Work instruction: Filter the records for lines holding the string "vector".

(Stored dataset items)
•••••

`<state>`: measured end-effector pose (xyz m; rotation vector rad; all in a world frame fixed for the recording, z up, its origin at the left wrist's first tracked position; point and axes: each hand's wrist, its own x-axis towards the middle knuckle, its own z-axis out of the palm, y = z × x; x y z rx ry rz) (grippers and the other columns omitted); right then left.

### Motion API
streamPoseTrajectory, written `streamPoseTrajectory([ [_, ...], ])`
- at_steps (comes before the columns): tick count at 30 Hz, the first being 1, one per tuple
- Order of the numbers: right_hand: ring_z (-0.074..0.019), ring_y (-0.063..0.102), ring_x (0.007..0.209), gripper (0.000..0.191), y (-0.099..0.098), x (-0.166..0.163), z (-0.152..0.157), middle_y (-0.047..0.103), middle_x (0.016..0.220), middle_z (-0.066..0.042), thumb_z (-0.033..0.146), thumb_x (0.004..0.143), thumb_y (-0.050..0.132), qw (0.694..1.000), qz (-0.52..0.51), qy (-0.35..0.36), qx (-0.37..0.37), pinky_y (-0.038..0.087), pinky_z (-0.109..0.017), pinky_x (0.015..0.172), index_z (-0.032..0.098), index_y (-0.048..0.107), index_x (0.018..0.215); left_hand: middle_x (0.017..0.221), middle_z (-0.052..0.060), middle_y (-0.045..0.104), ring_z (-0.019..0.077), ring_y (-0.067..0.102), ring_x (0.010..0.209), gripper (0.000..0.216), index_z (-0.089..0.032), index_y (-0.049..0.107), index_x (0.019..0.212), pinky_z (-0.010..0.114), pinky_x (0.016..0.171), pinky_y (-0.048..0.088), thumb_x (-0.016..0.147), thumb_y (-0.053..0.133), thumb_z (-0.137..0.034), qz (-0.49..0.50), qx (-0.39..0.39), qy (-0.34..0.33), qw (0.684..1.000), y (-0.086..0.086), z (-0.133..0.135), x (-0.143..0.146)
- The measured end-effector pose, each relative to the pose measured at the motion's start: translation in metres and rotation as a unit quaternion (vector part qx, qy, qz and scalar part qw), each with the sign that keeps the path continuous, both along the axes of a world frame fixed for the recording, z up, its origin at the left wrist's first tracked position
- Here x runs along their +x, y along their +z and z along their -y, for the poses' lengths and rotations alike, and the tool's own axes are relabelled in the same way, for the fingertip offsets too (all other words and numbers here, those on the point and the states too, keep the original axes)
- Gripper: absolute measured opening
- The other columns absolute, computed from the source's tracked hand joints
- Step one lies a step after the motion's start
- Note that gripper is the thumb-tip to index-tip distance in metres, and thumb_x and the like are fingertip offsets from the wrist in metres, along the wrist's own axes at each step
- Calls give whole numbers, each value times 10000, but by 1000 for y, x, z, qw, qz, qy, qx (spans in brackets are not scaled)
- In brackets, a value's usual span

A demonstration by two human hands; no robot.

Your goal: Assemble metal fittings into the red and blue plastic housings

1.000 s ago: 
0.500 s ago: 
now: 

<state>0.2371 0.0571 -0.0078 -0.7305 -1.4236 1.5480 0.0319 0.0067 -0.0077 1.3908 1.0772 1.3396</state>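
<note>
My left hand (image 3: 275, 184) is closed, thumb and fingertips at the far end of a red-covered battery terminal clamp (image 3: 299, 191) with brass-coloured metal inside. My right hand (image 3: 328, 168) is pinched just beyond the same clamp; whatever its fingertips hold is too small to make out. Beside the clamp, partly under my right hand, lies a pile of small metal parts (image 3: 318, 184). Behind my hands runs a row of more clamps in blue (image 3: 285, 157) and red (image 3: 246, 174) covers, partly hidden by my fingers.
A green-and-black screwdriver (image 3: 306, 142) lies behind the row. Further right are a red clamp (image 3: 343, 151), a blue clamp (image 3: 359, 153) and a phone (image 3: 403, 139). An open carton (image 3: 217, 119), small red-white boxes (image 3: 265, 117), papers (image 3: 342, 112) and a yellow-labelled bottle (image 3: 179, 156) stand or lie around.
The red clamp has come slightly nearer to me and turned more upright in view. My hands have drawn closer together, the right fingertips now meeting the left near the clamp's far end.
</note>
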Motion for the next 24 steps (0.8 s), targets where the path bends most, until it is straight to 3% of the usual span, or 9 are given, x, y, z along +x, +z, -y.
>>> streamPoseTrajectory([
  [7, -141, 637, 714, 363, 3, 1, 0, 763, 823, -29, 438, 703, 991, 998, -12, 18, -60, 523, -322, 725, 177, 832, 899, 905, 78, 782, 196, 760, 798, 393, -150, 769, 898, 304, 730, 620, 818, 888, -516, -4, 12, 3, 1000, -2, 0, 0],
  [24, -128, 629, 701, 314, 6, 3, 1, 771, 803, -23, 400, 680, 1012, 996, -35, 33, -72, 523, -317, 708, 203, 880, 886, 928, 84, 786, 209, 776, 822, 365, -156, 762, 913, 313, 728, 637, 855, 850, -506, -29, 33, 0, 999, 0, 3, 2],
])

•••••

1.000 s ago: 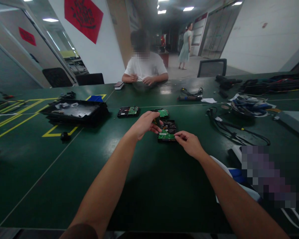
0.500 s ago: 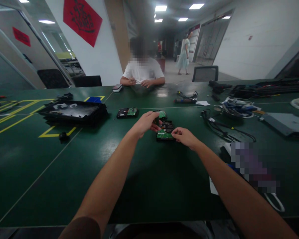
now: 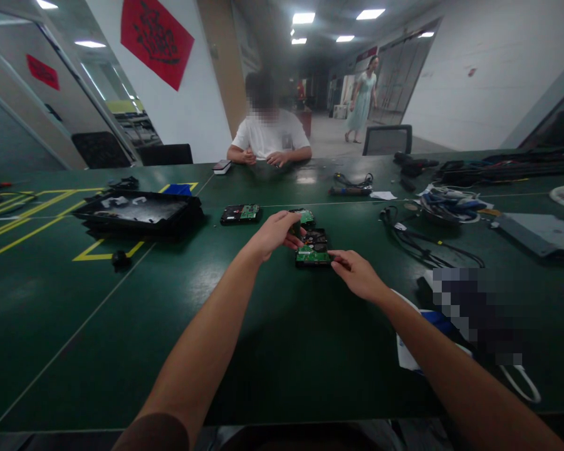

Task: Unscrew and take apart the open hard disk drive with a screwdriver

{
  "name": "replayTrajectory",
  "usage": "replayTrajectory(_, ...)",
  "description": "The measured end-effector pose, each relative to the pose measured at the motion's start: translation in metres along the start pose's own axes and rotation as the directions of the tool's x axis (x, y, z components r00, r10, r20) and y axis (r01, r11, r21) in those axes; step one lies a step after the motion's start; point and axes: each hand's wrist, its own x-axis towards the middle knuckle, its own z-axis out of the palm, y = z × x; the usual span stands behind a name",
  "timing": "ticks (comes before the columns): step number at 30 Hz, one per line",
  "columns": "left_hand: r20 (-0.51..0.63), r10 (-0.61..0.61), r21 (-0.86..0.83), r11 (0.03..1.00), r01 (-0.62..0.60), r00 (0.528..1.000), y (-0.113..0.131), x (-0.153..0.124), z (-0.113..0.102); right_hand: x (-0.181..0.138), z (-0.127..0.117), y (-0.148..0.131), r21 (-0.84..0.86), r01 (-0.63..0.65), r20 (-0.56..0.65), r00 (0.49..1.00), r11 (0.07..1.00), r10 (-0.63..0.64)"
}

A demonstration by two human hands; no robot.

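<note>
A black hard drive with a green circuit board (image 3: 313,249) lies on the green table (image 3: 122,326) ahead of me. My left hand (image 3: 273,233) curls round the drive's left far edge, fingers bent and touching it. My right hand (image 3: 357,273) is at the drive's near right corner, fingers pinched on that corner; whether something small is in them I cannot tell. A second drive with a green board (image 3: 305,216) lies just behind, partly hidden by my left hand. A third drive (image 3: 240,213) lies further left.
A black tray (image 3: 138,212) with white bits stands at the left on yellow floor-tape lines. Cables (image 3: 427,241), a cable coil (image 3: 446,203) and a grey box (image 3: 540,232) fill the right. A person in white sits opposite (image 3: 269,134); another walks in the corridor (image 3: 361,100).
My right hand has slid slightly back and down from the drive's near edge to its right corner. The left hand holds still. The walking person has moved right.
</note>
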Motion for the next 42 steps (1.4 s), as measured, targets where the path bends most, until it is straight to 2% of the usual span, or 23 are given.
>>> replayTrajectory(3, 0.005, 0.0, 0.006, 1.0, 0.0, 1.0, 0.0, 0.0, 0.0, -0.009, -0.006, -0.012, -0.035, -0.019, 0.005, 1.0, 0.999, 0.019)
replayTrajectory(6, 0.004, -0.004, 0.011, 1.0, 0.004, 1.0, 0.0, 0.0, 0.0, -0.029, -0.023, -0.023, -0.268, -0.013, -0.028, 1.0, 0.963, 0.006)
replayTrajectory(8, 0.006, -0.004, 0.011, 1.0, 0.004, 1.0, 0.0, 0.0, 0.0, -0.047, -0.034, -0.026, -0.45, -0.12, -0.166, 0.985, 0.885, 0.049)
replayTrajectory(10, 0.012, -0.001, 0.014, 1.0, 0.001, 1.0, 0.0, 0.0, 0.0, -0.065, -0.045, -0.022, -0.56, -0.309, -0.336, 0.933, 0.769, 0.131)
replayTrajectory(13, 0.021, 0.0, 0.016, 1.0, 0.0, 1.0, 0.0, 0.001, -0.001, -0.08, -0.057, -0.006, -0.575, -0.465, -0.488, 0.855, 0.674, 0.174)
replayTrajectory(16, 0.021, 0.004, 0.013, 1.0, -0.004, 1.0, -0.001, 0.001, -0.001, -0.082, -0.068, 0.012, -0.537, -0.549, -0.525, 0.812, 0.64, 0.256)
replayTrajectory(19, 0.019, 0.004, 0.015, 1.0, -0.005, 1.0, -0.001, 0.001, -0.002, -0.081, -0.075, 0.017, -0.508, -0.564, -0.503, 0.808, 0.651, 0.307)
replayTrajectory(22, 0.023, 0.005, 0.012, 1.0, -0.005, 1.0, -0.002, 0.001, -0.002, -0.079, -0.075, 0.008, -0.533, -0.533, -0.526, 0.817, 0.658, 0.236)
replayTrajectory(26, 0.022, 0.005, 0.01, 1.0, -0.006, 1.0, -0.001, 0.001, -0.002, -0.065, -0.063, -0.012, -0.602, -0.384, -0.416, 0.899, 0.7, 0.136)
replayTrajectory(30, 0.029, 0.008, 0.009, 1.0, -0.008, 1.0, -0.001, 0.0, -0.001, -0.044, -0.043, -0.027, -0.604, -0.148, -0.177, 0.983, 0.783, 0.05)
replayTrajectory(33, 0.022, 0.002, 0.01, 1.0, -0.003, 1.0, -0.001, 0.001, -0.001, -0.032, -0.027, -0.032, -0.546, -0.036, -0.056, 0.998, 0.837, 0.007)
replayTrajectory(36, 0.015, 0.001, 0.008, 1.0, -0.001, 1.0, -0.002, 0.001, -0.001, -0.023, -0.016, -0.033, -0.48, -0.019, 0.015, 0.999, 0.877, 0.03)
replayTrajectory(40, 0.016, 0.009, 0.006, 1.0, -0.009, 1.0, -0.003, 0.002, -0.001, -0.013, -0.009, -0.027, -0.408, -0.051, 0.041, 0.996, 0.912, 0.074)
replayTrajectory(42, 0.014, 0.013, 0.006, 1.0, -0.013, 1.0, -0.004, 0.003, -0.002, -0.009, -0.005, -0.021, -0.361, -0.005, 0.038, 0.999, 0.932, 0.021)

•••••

Answer section:
`<state>`: measured end-effector pose (xyz m; rotation vector rad; all in a world frame fixed for the recording, z up, its origin at the left wrist's first tracked position; point and axes: each hand's wrist, its own x-axis towards the middle knuckle, its own z-axis out of the palm, y = z × x; x y z rx ry rz) (grippers and the other columns omitted); right then left.
- The measured end-effector pose, each relative to the pose measured at the motion's start: translation in metres and rotation as a unit quaternion (vector part qx, qy, qz and scalar part qw), each with the sign that keeps the path continuous, both along the axes of a world frame fixed for the recording, z up, its origin at the left wrist's first tracked position

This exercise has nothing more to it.